<h2> DATA PREP and PRE-REQUISITES </h2>

- Download the script image_capture.py to your local machine. This script will use your webcam on your laptop to capture images from your webcam and save it to your disk
- The script could function a little differently on a MAC vs Windows. I have tested it on MAC and it works very well
- The images you capture depends on your use case. I took a simple video that detects if a person is wearing a mask. I took 3 picture types (labels) for it
-    mask
-    nomask
-    incmask

- You can easily change that to hardhat or any other safety gears.
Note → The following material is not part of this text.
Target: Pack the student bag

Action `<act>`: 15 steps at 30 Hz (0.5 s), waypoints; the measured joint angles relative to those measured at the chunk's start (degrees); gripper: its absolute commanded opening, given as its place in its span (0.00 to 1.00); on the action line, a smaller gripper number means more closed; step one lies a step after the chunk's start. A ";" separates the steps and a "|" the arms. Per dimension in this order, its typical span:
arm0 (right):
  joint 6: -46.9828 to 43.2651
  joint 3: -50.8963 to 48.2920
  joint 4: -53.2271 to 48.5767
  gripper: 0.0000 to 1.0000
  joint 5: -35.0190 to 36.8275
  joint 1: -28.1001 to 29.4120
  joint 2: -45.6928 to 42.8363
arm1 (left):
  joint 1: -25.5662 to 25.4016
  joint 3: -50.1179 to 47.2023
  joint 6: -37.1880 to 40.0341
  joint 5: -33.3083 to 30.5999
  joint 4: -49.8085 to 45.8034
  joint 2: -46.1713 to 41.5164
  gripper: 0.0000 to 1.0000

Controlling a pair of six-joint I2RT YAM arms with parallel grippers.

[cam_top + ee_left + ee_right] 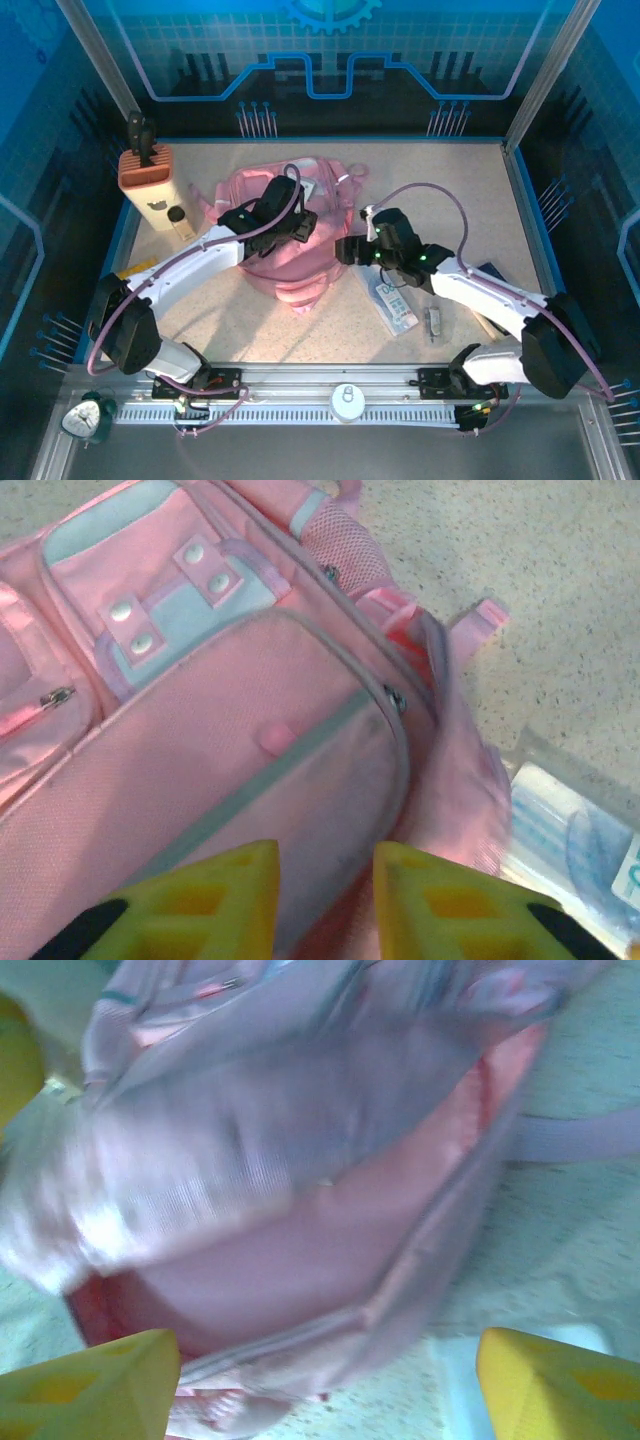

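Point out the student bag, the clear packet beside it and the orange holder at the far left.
student bag [250,770]: left wrist view, on its large front pocket panel.
clear packet [393,305]: top external view, on its middle.
orange holder [146,168]: top external view, on its orange upper body.

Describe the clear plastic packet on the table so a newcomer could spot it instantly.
Start at the large soft pink fabric backpack in the middle of the speckled beige table. Just off its near right edge lies the flat clear plastic packet. Its see-through wrap and pale blue contents distinguish it from the small grey object alongside.
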 measured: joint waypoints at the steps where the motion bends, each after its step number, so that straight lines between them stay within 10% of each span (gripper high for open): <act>1: -0.02 -0.39 -1.05 0.83 -0.02 -1.22 -1.11 | -0.22 -0.09 -1.36 0.44 -0.04 -0.13 0.51; 15: 4.50 -7.39 -12.96 1.00 2.89 -15.41 -11.89 | -9.97 -7.30 -21.44 4.04 3.69 -7.41 0.82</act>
Make sure you are clear on what you want to capture as your labels.
- if you take more than 3 labels then you need to modify the script accordingly.
- This script will save images in the relevant folders based on your labels.
- Once you capture images using this script, create the following folder structure.
    train_data
       images
         train
         val
       labels
         train
         val
- Divide your pictures in such a way that 80% of your pictures are used for training and 20% are used for validation and then load these images into train and val folders respectively
- For the labels, we will visit <a href = "https://www.makesense.ai/">Makesense.ai</a> where we will label our training and validation images, the instructor will help you in this step. You can also use Amazon Sagemaker GroundTruth to label these images. However, the augmented manifest file that is generated once the GroundTruth labeling job is complete needs to be converted into a format that is compatible with the yolov5 model. makesense.ai provides us yolo format out of the box. From a security standpoint, these images are NOT uploaded to makesense.ai when you are labeling them
- Once the labels are created, download them and add them to the train and val labels folder.
- As a final step, zip the entire train_data folder and bring the zip file into the Jupyter Notebook


Once the zip folder is uploaded to Studio, unzip it using the following command

In [None]:
!unzip train_data.zip -d train_data

<h4> You can delete the zip folder once extracted </h4>

<h4> Clone the ultralytics reposity for yolov5. We will use the yolov5s pre-trained model. The "s" stands for small </h4>

In [None]:
!git clone https://github.com/ultralytics/yolov5.git

<h4> Change the path to yolov5 once the repo is cloned</h4>

In [None]:
%cd yolov5

<h4>Install the required dependencies<h4>

In [None]:
%pip install -qr requirements.txt  # install

import torch
import utils
display = utils.notebook_init()  # checks

<h4> set an env variable <h4>

In [None]:
%env KMP_DUPLICATE_LIB_OK=TRUE

<h3>Configuration Steps</h3>

- Download the coco128.yaml file located at yolov5/data
- Modify this download file to include your labels and data locations. The coco128.yaml file contains over 90 classes the yolov5 model is trained on. You can remove all those classes and add your own. This is what I have done.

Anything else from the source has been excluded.